Copy nothing but the lines below running from the line containing "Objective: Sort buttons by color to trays" through the line containing "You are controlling", both end lines included.

BEGIN

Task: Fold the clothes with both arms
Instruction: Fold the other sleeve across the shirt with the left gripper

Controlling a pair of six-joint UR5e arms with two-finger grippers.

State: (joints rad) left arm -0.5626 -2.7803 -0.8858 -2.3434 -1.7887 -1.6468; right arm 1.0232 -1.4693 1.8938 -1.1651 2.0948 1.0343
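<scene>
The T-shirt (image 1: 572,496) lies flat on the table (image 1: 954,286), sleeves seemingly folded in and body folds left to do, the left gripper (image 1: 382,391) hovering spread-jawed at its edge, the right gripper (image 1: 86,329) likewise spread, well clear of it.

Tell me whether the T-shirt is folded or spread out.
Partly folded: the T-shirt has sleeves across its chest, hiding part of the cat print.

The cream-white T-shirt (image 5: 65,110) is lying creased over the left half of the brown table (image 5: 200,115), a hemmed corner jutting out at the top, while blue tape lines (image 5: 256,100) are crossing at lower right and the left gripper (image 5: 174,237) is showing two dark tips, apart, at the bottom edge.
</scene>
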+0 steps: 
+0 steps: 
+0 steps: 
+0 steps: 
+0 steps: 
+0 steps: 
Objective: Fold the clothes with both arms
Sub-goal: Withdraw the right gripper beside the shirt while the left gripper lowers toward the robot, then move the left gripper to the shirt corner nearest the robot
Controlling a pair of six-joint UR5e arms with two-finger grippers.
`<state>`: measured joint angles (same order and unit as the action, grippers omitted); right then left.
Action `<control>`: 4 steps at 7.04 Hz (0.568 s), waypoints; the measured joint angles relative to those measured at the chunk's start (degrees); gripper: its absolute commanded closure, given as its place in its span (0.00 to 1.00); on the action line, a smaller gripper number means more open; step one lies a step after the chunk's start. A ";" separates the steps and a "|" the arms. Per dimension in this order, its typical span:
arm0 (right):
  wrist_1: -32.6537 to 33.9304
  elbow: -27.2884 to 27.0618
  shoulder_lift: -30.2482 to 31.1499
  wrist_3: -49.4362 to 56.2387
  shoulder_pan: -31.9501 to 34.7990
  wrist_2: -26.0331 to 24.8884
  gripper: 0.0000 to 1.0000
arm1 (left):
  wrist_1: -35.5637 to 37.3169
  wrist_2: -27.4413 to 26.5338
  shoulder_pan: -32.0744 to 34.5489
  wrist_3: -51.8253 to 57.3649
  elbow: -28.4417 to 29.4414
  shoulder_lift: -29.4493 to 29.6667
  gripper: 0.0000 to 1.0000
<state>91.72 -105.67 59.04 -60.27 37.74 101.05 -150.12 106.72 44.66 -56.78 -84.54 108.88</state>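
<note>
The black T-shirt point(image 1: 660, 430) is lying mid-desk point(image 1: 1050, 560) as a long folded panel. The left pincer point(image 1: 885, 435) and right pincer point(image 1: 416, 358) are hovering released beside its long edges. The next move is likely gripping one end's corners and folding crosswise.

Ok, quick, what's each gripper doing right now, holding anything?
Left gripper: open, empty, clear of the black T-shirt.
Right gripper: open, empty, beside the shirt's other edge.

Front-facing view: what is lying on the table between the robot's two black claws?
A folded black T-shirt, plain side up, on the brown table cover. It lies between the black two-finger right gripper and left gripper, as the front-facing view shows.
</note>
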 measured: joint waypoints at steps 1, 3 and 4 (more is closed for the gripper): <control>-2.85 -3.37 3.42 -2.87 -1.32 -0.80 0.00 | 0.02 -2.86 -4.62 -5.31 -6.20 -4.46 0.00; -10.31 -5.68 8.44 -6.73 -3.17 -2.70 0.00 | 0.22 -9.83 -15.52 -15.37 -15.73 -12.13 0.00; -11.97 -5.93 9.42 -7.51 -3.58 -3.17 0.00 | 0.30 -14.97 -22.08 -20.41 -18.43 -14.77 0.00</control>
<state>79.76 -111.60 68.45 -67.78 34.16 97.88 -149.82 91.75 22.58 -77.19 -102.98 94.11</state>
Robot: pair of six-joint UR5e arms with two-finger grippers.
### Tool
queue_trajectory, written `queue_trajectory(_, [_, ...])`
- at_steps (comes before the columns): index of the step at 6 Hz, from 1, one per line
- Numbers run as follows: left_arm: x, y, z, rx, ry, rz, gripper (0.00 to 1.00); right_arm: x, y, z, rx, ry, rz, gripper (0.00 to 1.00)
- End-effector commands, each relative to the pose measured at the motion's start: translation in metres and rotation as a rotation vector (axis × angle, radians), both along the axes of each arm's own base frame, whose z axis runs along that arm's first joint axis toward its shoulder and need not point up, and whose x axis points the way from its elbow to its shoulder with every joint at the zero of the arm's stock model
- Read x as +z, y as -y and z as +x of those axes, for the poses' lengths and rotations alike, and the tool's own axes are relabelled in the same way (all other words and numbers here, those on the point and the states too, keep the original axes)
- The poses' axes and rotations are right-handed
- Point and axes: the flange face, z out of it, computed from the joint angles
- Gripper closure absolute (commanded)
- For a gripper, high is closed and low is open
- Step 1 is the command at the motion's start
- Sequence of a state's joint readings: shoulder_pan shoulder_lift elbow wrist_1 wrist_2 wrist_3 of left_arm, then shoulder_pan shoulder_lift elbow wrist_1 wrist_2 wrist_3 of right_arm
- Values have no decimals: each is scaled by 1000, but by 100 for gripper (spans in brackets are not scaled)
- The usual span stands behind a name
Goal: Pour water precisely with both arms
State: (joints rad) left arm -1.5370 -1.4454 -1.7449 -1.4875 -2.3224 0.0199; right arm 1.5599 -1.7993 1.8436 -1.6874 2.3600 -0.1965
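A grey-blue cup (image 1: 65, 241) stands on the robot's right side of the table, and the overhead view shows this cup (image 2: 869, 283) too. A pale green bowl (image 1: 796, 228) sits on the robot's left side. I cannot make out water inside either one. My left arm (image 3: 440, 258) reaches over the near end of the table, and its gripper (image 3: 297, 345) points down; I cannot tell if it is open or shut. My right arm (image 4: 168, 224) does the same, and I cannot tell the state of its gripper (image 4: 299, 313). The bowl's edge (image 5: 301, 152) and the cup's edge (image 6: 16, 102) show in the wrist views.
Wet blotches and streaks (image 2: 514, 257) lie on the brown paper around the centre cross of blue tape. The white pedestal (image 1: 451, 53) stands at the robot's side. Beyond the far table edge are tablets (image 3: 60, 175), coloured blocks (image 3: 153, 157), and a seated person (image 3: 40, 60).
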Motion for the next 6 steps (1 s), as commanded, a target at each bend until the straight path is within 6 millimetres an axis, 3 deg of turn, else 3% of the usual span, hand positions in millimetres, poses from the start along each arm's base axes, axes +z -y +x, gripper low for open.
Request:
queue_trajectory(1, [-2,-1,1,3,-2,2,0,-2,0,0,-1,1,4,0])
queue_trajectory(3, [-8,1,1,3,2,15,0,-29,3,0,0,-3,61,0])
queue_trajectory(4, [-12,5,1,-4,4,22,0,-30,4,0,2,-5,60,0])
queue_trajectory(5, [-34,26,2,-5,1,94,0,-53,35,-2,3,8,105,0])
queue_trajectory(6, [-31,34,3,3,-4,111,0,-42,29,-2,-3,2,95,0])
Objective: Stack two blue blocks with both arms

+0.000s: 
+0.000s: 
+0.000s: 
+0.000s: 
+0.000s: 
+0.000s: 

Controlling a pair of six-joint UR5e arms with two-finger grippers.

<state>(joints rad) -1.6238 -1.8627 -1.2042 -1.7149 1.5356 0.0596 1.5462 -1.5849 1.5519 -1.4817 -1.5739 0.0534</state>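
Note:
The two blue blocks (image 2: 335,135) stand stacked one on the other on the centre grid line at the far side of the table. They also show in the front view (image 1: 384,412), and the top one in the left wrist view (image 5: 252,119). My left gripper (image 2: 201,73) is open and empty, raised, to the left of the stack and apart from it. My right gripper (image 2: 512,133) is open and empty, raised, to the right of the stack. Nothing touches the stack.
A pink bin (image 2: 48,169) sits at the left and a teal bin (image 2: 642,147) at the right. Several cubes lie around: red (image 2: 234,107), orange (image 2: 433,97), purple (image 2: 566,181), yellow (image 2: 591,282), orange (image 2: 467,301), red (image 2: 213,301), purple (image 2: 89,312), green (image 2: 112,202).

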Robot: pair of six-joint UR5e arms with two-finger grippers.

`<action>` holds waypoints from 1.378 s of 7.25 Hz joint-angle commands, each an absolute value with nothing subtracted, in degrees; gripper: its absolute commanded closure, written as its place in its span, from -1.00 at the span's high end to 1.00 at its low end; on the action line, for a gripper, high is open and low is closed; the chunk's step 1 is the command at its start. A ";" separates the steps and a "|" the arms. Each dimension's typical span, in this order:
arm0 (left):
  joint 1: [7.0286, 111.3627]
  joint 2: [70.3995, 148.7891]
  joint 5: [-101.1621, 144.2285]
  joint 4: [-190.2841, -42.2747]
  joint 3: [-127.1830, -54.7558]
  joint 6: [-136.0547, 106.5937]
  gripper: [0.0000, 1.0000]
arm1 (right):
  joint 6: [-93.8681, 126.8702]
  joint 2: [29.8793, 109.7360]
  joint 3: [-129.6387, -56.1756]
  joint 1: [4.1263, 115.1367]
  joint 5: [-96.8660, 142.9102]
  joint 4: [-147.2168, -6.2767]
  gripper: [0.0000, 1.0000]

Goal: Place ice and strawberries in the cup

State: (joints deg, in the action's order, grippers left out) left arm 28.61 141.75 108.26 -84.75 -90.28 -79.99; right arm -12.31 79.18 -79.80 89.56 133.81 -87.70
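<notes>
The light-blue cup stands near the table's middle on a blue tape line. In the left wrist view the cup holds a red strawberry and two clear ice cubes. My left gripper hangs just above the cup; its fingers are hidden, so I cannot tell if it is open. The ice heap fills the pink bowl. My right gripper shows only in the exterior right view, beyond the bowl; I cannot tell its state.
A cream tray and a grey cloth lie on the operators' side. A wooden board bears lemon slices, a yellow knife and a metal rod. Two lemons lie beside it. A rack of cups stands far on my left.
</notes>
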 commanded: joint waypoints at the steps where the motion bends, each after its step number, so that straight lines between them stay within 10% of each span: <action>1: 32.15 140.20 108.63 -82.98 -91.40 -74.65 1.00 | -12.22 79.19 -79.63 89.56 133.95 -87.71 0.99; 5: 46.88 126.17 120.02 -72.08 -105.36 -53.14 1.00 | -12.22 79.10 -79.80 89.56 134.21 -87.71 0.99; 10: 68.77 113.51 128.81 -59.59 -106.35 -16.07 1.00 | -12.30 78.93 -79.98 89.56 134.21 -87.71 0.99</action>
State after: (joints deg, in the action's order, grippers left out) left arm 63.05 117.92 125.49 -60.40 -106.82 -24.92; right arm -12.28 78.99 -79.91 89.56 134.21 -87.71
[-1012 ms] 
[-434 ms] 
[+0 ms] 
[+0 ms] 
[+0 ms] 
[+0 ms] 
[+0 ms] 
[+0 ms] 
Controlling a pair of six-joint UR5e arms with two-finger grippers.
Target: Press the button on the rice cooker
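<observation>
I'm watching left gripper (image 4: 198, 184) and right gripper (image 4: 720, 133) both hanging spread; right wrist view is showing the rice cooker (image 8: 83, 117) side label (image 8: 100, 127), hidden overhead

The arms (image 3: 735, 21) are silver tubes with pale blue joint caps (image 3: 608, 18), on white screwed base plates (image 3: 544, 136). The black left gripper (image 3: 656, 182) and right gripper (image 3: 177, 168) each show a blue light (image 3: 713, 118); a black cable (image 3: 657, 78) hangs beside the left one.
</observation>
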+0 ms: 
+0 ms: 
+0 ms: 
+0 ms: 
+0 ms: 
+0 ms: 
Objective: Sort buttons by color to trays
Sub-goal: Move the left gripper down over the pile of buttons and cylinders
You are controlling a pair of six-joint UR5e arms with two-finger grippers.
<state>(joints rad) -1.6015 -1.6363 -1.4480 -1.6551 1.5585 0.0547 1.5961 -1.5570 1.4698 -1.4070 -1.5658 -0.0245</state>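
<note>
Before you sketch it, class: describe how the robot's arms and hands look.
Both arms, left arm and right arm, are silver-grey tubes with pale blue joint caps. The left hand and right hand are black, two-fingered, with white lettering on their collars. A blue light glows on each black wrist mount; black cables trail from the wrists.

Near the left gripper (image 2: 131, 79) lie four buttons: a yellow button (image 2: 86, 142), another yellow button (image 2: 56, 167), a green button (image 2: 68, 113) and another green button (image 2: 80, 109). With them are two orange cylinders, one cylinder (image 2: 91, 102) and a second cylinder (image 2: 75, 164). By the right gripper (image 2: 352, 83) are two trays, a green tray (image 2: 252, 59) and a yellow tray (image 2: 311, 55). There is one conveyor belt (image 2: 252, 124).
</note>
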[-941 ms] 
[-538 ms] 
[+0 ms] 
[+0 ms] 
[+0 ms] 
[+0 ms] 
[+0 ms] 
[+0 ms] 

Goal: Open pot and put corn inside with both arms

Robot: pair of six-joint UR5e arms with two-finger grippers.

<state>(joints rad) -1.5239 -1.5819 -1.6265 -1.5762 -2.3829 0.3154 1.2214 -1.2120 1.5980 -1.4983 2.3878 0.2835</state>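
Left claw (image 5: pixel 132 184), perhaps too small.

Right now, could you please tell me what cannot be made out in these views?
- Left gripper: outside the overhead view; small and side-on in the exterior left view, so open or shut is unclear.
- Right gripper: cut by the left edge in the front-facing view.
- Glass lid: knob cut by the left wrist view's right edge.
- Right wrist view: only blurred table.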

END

### Solution for this problem:
Objective: Sort buttons by color to trays
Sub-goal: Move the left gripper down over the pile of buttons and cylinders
You are controlling a pair of six-joint UR5e arms with two-finger grippers.

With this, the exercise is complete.